1) Mengontrol gula darah secara intensif dengan terapi insulin untuk penderita DM
tipe 1

2) Mengontrol tekanan darah

Untuk pasien CKD stage 1 hingga 4, goal of therapy tekanan darah harus kurang
dari 130/80 mmHg. Sedangkan untuk pasien CKD stage 5 goal of therapy tekanan
darah harus kurang dari 140/90 mmHg sebelum hemodialisis dan kurang dari 130/80
mmHg setelah hemodialisa.

3) Mengurangi proteinuria

ACEI (Angiotensin Converting Enzym Inhibitor) dan ARB (Angitensin Reseptor


Bloker) dapat menurunkan tekanan kapiler dan volume pada glomerulus karena efek
dari angiotensin II. Hal tersebut yang dapat mengurangi jumlah protein yang disaring
melalui glomerulus, sehingga akan mengurangi perkembangan gangguan ginjal
kronis. (Schonder, 2008)

Kasus

Ny.

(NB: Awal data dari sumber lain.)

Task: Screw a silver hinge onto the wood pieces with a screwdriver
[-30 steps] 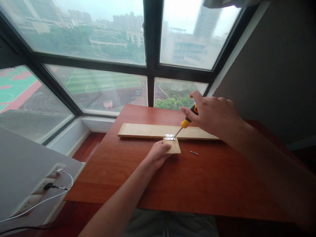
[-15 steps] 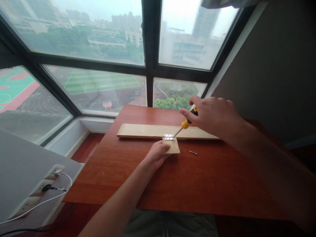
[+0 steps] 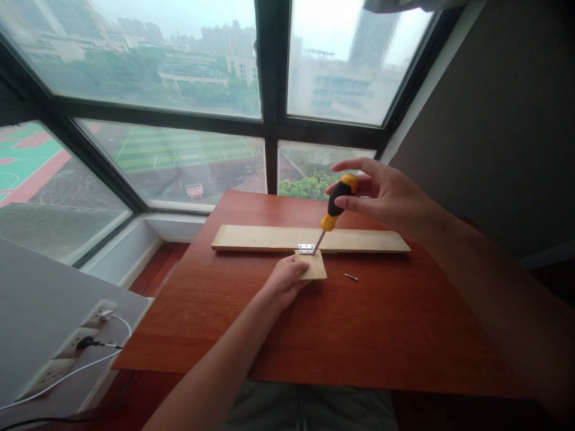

B 58 tahun datang kerumah sakit dengan keluhan letih dan lemas. Dia
mengatakan bahwa dalam 3-4 hari terakhir konsumsi airnya juga kurang. Ny. B memiliki
penyakit hipertensi sejak 4 tahun, Parkinsons disease, hypotiroidsm. Riwayat pengobatan
Carbidopa Levodopa (Sinemet), Levothyroxine (Synthroid), HCTZ. Hasil pemeriksaan Lab:
Glukosa 66 mg/dl, BUN 41 mg/dl, Cr 1,5 mg/dl, Sodium 142 mmol/L, Pottasium 4,2
mmol/L, Chloride 110 mmol/ L, CO2 22 mmol/L, Anion Gap 10 mmol/L, Calcium 8,3
mg/dL.
SOAP

• Subjektif :

Nama : Ny. B

Umur : 58 th

Keluhan : letih dan lemas. Dia mengatakan bahwa dalam 3-4 hari terakhir konsumsi
airnya juga kurang.

Riwayat pengobatan : Carbidopa Levodopa (Sinemet), Levothyroxine (Synthroid),


HCTZ.

Objektif :

Hasil Pemeriksaan Nilai Rujukan


Glukosa 66 mg/dL 70-130 mg/dL
BUN 41 mg/dL Wanita : 6-21 mg/dL
Sodium 142 mmol/L 135-145 mmol/L
Pottasium 4,2 mmol/L 3,7-5,2 mmol/L
Cr 1,5 mg/dl Wanita : 0,5-1,1 mg/dL
Chloride 110 mmol/ L 98-108 mmol/L
CO2 22 mmol/L 38-42
Anion Gap 10 mmol/L 6-12
Calcium 8,3 mg/dL 8,8-10,4 mg/dL

Assesment

Ny. B memiliki penyakit hipertensi sejak 4 tahun, Parkinsons disease, hypotiroidsm.